**TASK DETAILS**
The lines to extract run from the first line of the entries through the line that contains "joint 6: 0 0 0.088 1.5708"; reproduce exactly those lines and no others.

[Entries taken from a collection]
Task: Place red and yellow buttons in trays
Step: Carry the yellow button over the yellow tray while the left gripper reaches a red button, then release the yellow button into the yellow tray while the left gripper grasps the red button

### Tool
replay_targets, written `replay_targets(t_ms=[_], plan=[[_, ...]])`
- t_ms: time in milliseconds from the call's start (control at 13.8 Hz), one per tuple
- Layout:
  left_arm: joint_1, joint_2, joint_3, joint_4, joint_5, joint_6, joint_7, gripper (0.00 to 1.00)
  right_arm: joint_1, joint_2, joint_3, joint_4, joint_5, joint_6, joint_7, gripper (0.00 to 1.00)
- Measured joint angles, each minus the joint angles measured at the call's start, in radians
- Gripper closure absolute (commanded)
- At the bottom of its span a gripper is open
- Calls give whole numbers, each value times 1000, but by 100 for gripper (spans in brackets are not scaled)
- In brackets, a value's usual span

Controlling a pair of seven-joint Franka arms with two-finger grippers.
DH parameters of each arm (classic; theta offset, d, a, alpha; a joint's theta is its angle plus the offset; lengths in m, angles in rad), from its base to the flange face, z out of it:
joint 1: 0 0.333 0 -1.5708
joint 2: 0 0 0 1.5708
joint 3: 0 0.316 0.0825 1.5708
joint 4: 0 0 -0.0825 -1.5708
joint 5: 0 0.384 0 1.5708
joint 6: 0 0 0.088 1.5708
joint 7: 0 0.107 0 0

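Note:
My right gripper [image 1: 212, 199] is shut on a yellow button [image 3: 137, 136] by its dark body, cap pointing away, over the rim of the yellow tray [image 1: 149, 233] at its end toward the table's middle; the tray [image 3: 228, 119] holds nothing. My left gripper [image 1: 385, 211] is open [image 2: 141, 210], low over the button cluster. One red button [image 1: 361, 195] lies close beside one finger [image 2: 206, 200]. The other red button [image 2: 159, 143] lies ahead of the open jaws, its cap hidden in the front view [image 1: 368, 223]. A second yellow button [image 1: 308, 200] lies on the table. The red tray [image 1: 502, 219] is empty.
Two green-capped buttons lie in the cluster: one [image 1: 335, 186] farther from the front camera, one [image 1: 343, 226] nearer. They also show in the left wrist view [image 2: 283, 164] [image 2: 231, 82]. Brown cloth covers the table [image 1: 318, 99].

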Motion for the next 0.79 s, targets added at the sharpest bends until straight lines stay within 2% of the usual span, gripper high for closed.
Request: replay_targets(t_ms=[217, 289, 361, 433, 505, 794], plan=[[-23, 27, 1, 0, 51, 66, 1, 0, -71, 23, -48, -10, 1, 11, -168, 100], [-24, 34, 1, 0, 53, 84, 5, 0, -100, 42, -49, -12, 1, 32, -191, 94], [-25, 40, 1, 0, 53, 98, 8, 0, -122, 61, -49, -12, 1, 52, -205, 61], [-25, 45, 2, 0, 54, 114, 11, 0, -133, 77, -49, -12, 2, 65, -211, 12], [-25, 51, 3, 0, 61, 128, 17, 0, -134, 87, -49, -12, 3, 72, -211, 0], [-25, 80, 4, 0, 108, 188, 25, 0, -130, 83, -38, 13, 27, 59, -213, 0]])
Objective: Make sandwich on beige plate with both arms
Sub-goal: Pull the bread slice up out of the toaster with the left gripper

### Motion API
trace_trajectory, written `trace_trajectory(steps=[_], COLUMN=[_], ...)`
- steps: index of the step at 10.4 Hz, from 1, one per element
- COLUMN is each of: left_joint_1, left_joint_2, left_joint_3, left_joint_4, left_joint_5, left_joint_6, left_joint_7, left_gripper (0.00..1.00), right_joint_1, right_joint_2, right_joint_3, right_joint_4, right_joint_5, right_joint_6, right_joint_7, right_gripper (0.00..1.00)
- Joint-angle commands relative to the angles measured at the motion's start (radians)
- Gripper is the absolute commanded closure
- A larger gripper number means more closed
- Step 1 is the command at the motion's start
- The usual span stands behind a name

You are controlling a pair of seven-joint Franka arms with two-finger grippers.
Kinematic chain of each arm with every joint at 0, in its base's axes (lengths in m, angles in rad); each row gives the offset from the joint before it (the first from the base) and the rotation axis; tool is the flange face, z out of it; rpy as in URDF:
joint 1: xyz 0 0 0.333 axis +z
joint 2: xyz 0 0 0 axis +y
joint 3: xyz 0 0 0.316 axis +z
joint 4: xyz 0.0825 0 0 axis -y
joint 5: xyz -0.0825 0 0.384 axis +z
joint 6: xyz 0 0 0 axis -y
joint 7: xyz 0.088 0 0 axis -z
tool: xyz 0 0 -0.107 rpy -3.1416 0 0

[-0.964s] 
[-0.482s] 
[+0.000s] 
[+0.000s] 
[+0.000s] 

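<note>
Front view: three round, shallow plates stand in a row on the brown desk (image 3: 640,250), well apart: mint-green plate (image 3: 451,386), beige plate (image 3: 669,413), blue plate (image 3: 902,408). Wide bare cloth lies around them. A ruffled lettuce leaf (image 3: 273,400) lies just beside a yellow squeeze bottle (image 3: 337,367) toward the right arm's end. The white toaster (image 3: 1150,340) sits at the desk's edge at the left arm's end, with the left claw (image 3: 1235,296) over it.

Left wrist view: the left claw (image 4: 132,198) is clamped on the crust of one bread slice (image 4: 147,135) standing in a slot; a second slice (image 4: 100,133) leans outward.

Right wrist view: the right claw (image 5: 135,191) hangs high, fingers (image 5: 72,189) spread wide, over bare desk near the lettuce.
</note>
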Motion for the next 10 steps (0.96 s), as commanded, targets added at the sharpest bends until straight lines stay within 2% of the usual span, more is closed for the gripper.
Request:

**TASK RESULT**
Task: Place red and yellow buttons in trays
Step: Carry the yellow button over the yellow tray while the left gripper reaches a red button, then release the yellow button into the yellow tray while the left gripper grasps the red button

### Tool
replay_targets, written `replay_targets(t_ms=[_], plan=[[_, ...]])`
- t_ms: time in milliseconds from the call's start (control at 13.8 Hz), one per tuple
- Layout:
  left_arm: joint_1, joint_2, joint_3, joint_4, joint_5, joint_6, joint_7, gripper (0.00 to 1.00)
  right_arm: joint_1, joint_2, joint_3, joint_4, joint_5, joint_6, joint_7, gripper (0.00 to 1.00)
- Measured joint angles, each minus the joint angles measured at the call's start, in radians
- Gripper closure absolute (commanded)
- At the bottom of its span a gripper is open
- Calls give whole numbers, each value times 1000, but by 100 for gripper (spans in brackets are not scaled)
- In brackets, a value's usual span

Controlling a pair of seven-joint Franka arms with two-finger grippers.
DH parameters of each arm (classic; theta offset, d, a, alpha; a joint's theta is its angle plus the offset; lengths in m, angles in rad), from its base to the flange face, z out of it:
joint 1: 0 0.333 0 -1.5708
joint 2: 0 0 0 1.5708
joint 3: 0 0.316 0.0825 1.5708
joint 4: 0 0 -0.0825 -1.5708
joint 5: 0 0.384 0 1.5708
joint 6: 0 0 0.088 1.5708

The exercise is done, with nothing more to add.